Exercise :: Within the listing that follows, reproduce exactly the lines starting at the line with "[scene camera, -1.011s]" and ending at the line with "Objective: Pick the", inclusive, and only those. Pictures are dropped.

+ + + +

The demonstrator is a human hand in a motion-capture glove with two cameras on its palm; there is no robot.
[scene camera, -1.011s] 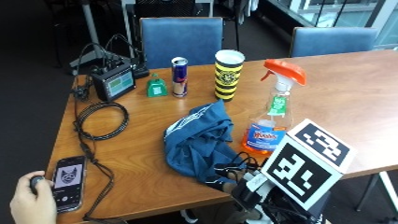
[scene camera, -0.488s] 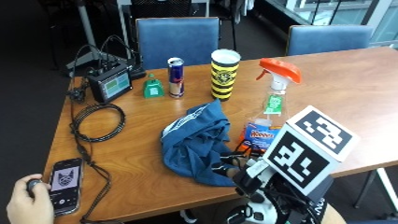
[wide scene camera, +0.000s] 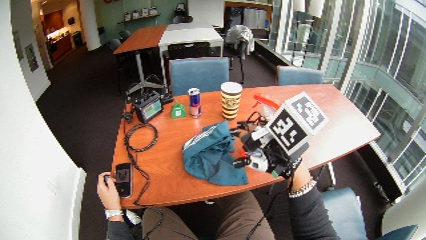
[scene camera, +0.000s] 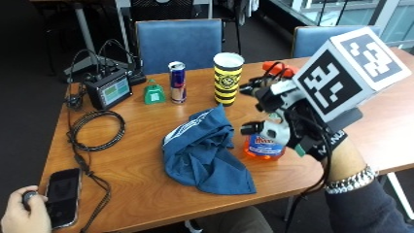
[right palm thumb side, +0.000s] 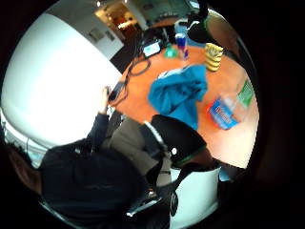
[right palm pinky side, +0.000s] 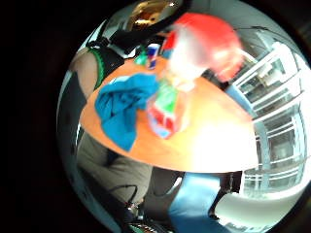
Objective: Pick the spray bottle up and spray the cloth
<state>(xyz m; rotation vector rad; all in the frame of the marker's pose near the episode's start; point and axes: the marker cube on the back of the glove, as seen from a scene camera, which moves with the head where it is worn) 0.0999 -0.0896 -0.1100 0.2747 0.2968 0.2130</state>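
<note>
Now my right hand (scene camera: 291,114) has come in over the table's near edge to the bottle (scene camera: 264,145), which stands just beside the cloth (scene camera: 204,150). Whether my fingers have closed on it I cannot tell, so I judge the pick-up not yet sure.

On a brown wooden table (scene camera: 148,165), a crumpled blue cloth (scene camera: 204,150) lies near the front edge, with a clear plastic spray bottle with an orange trigger head (scene camera: 264,145) standing just to its right. The black-gloved right hand (scene camera: 304,124) is at the bottle, in front of its upper part. Behind the cloth, from left to right, stand a small black monitor (scene camera: 109,90), a little green bell (scene camera: 153,92), a blue and silver drink can (scene camera: 177,81) and a tall yellow and black paper cup (scene camera: 228,72). A coiled black cable (scene camera: 95,130) lies left of the cloth. At the front left corner, a black smartphone (scene camera: 62,196) lies beside a bare left hand (scene camera: 23,218). Two blue upholstered chairs (scene camera: 180,43) stand behind the table.
</note>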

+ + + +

Result ::
[scene camera, -1.011s] 
[scene camera, -0.488s] 
[wide scene camera, +0.000s] 
[scene camera, +0.000s] 
[right palm thumb side, +0.000s] 
[right palm pinky side, +0.000s] 
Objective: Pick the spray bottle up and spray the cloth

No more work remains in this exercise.